Set out each line from the following listing that includes the word "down".

RECORDS SUPPLIED
────────────────────
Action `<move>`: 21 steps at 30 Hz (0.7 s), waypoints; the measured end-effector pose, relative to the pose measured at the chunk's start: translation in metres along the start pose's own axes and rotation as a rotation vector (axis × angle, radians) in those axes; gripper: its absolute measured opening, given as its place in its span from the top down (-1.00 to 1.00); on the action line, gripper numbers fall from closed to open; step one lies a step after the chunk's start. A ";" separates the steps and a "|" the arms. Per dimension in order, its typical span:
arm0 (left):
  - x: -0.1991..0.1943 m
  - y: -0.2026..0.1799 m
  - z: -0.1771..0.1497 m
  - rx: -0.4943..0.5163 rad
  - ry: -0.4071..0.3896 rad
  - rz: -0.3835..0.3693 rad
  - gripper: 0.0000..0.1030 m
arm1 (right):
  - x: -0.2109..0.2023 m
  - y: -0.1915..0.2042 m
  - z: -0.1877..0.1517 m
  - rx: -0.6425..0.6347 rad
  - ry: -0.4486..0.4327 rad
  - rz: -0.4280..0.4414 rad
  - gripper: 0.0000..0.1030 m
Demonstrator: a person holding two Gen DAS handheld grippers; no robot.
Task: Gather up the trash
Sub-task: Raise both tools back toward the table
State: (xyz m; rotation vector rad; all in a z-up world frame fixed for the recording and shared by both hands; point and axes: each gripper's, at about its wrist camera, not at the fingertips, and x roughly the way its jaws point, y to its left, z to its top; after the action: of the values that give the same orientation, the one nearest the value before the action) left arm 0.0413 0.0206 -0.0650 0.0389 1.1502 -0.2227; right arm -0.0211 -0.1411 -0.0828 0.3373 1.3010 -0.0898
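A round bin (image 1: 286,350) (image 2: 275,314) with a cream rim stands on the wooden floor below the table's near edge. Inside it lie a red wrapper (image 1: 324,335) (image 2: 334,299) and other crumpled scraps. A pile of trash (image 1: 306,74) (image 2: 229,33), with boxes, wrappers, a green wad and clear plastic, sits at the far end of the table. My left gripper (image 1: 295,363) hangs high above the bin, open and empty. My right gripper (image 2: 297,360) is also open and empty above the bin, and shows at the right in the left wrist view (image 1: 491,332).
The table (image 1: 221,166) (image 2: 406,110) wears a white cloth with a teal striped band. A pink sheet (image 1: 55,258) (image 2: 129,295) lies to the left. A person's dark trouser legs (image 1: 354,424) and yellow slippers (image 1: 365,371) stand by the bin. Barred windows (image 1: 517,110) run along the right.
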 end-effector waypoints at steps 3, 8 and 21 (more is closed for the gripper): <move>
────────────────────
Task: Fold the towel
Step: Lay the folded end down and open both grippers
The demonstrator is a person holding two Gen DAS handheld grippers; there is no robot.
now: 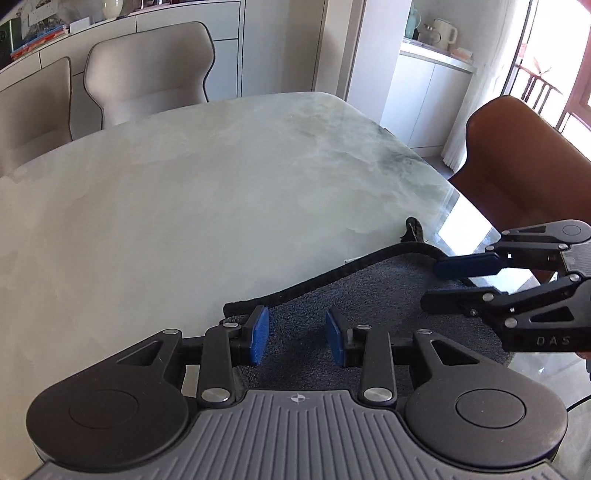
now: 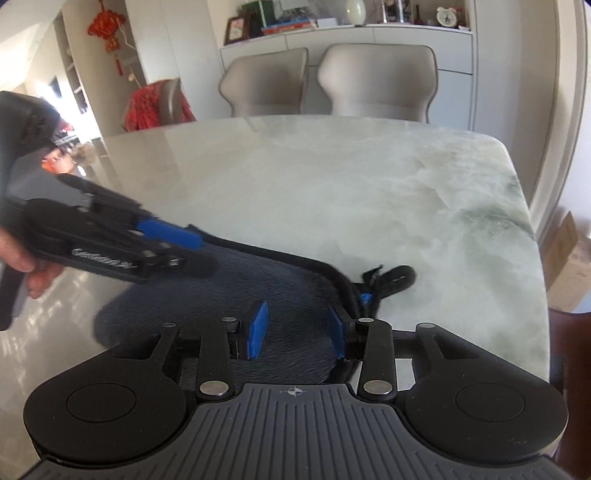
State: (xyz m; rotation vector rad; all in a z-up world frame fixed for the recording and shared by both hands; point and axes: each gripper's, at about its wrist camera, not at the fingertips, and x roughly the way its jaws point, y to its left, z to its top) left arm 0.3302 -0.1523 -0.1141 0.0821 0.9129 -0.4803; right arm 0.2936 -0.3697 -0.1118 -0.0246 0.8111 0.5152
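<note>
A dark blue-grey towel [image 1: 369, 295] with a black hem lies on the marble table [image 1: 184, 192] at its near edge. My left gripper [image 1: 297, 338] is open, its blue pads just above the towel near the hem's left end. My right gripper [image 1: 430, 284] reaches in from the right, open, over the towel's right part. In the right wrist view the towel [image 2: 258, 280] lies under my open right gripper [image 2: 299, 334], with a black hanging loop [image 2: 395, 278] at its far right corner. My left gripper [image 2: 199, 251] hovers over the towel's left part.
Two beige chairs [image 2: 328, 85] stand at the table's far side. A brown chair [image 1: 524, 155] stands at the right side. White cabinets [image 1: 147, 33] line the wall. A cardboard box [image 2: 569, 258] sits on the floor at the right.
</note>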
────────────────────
ANSWER SECTION
Action `<move>`: 21 steps at 30 Hz (0.7 s), waypoints; the measured end-effector pose, relative to the pose measured at the chunk's start: translation in metres along the start pose's own axes and rotation as a rotation vector (axis × angle, radians) in those axes; gripper: its absolute measured opening, given as its place in its span from the top down (-1.00 to 1.00); on the action line, gripper numbers fall from closed to open; step one lies a step after the chunk's start. A ";" separates the steps and a "|" the arms. Per dimension in order, its typical span:
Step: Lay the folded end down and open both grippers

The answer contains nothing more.